Abstract:
A system and method for evacuating endangered personnel from an offshore oil platform. The disclosed system includes; a self-propelled marine service vessel equipped with a large capacity revolving crane, a portable evacuation shelter located on the platform and including a single point connecting eye for attaching a recovery line thereto, and a support for the shelter attached to the platform and engaging the shelter from beneath so as to permit the shelter to be lifted vertically from the platform. A rapid evacuation of personnel from the platform can be accomplished even in heavy seas with the disclosed system by maneuvering a marine service vessel into a position near the platform, loading the personnel to be evacuated into the shelter, attaching tension cables from the boom of the crane to the single point connecting eye, while substantially maintaining the service vessel in the standoff position and lifting the shelter from the platform and transporting it to a position of safety on the deck of the service vessel.

Description:
BACKGROUND OF THE INVENTION 
     This invention relates generally to a rescue device for use in marine operations and more particularly to a system and method for rapidly evacuating endangered personnel from an offshore oil platform. For the purposes of this disclosure, the term &#34;oil platform&#34; shall be understood to refer to any offshore structure used in connection with the exploration for or recovery of oil and/or natural gas. 
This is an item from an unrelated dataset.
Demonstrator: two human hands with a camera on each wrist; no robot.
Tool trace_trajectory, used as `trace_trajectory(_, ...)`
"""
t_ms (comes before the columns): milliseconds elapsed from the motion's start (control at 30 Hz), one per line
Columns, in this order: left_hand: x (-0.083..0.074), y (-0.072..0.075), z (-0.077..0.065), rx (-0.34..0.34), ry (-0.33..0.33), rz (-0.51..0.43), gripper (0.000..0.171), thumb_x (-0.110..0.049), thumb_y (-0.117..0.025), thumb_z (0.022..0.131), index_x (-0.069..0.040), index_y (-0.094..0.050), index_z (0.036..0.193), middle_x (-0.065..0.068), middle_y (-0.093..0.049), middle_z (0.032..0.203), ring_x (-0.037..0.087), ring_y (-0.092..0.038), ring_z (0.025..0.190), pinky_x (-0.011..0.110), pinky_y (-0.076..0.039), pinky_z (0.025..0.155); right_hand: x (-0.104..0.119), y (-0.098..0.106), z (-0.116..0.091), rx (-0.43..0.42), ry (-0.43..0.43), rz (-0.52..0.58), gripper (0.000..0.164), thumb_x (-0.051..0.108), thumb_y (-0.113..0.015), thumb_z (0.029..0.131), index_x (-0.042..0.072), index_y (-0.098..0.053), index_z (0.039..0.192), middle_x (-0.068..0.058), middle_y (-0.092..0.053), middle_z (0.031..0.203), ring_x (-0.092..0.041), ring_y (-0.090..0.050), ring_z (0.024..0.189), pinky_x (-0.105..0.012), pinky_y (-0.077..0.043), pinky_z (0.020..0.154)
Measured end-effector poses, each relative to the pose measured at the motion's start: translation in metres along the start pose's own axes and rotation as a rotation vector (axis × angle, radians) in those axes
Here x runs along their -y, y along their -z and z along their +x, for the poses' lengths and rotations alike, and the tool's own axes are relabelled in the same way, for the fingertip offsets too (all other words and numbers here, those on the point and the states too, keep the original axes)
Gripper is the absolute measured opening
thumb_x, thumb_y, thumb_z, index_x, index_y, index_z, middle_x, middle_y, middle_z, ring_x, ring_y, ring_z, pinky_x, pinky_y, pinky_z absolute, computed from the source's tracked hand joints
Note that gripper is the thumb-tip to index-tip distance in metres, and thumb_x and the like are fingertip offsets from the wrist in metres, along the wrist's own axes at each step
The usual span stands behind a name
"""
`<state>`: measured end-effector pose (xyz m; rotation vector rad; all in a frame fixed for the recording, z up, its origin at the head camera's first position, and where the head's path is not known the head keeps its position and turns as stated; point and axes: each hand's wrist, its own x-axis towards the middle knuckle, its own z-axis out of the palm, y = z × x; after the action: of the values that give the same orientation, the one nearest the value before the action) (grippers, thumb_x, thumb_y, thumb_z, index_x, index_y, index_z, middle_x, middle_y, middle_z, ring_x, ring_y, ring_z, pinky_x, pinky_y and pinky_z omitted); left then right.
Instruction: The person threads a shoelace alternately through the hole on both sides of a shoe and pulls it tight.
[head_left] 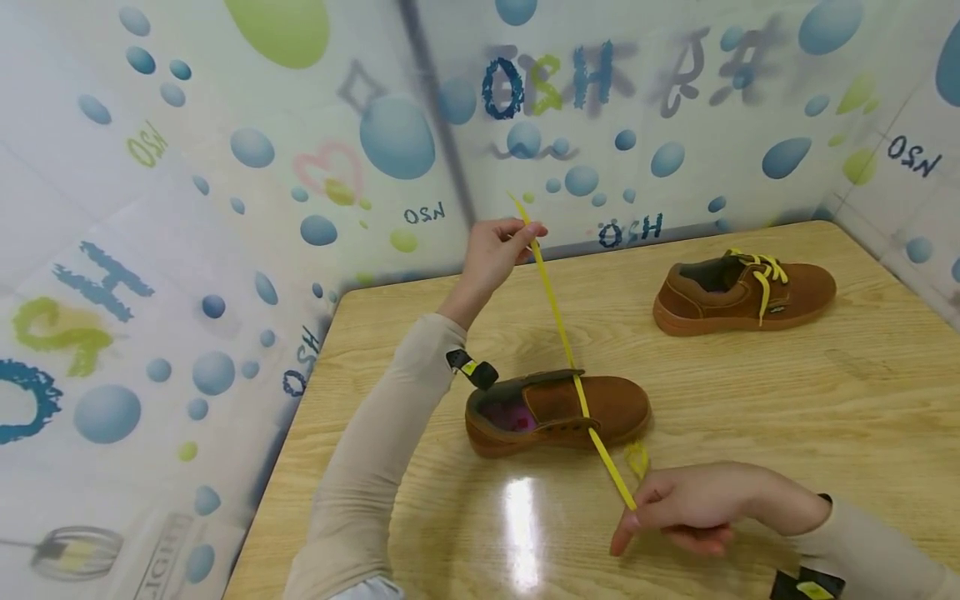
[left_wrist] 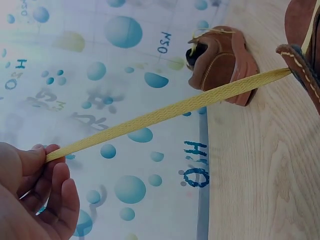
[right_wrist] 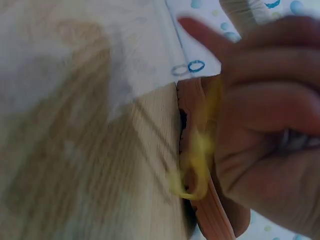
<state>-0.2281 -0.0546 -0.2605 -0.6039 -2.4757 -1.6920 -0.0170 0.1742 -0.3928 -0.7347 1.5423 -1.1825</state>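
Note:
A yellow shoelace (head_left: 553, 304) runs taut across a brown shoe (head_left: 622, 402), passing through the front eyelets on both flaps. Up and beyond the shoe, my left hand (head_left: 495, 250) pinches one end between thumb and fingers; the left wrist view shows the flat lace (left_wrist: 165, 115) stretching from those fingertips to the eyelet flap. On the near side, my right hand (head_left: 693, 504) grips the other part of the lace, low above the table. A loose yellow loop (right_wrist: 197, 175) dangles by that hand, blurred in the right wrist view. The shoe lies with its toe to the right.
A second brown shoe (head_left: 750, 292), laced in yellow, stands at the back right of the wooden table (head_left: 420, 333). Patterned sheets (head_left: 465, 125) with blue and green drops rise behind the table and along its left and right sides.

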Motion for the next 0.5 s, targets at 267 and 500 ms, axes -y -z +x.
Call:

     As the growing worldwide demand for petroleum and petroleum products and the resultant rise in petroleum prices has increased, the trend has been to explore and drill in deeper and more dangerous waters. There has been much effort and investment made in the development of various tracts in the North Sea. In that area drilling has been conducted in the water varying in depth between three and six hundred feet and production platforms are currently under construction in water of such depths. 
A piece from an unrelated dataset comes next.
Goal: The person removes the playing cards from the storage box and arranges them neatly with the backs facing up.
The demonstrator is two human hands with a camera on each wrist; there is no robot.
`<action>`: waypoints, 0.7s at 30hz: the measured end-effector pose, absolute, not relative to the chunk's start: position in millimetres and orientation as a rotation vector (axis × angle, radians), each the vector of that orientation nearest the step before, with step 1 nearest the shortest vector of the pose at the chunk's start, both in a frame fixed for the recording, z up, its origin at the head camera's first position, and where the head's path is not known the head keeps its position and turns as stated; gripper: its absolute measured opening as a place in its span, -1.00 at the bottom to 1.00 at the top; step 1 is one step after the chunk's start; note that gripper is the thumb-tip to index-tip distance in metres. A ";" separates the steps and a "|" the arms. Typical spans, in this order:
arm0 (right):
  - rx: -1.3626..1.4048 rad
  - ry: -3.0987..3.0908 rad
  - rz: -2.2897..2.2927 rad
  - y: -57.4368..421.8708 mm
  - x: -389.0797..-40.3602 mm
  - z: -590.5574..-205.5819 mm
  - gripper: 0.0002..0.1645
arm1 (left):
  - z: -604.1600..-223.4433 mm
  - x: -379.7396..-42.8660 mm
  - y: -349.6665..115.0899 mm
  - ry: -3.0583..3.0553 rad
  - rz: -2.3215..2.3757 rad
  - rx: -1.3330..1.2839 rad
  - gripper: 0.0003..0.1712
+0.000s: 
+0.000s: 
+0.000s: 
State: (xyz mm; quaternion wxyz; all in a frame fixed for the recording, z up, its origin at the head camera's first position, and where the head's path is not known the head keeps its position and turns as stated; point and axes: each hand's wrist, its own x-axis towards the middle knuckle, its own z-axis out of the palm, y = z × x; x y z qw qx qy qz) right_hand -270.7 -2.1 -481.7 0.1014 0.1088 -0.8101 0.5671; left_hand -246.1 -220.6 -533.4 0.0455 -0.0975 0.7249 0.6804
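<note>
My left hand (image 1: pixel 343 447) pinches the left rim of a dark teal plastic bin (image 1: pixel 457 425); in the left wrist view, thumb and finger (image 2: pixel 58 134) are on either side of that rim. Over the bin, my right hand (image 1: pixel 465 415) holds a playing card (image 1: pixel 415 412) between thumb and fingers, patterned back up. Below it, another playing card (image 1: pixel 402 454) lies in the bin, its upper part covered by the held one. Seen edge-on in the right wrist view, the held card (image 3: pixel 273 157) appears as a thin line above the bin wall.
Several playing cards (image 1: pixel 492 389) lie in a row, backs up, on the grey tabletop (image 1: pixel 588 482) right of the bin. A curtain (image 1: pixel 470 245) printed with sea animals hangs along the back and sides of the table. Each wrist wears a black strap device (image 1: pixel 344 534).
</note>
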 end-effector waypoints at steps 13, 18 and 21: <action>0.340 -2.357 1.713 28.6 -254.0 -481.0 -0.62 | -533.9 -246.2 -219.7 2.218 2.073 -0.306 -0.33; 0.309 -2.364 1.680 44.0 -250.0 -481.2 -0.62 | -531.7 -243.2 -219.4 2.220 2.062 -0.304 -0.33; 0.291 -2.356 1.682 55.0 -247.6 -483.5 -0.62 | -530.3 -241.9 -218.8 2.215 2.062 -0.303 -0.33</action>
     The North Sea is a relatively rough body of water. In certain areas, the mean wave height is six feet or greater about 35% of the time. As a result, marine operations are frequently interrupted due to heavy seas. Oil drilling and production in an environment of this sort inherently involves greater risk for workers on the platforms than they might be exposed to in calmer, warmer oceans. If the crew of an offshore oil platform is forced to evacuate the platform because of an actual or impending disaster, the members may be exposed to a very hostile ocean environment requiring special protection for survival. Most platforms are equipped with the conventional lifeboats and in some cases with rather sophisticated self-contained escape vessels which are completely enclosed and self-propelled. While conventional open life boats may provide a satisfactory means of escape in some situations, they may be inadequate much of the time in the North Sea. They are easily swamped or capsized in heavy seas and offer the crew little protection from exposure to such cold waters. The more sophisticated escape vessels offer greater protection but they also may become unmanageable in bad weather. Due to their greater complexity, the probability of their malfunctioning is inherently greater. Also, when the possibility of a fire arises, or a fire actually occurs on a platform, one of the first safety measures taken is to shut off all power on the platform. If it subsequently becomes necessary thereafter to evacuate the crew, power may not be available to activate or launch an escape vessel. Under such circumstances, it may even be unsafe to start the engine of an escape vessel in the immediate vicinity of the platform. 
     In some instances, helicopters have been successfully used to rescue endangered personnel from oil platforms. If the platform is actually on fire, however, it may not be safe to approach it with a helicopter. Also, the relatively small passenger carrying capacity of most rescue helicopters makes it impractical to use them to evacuate large crews which will man the giant platforms which are under construction or planned for the future. 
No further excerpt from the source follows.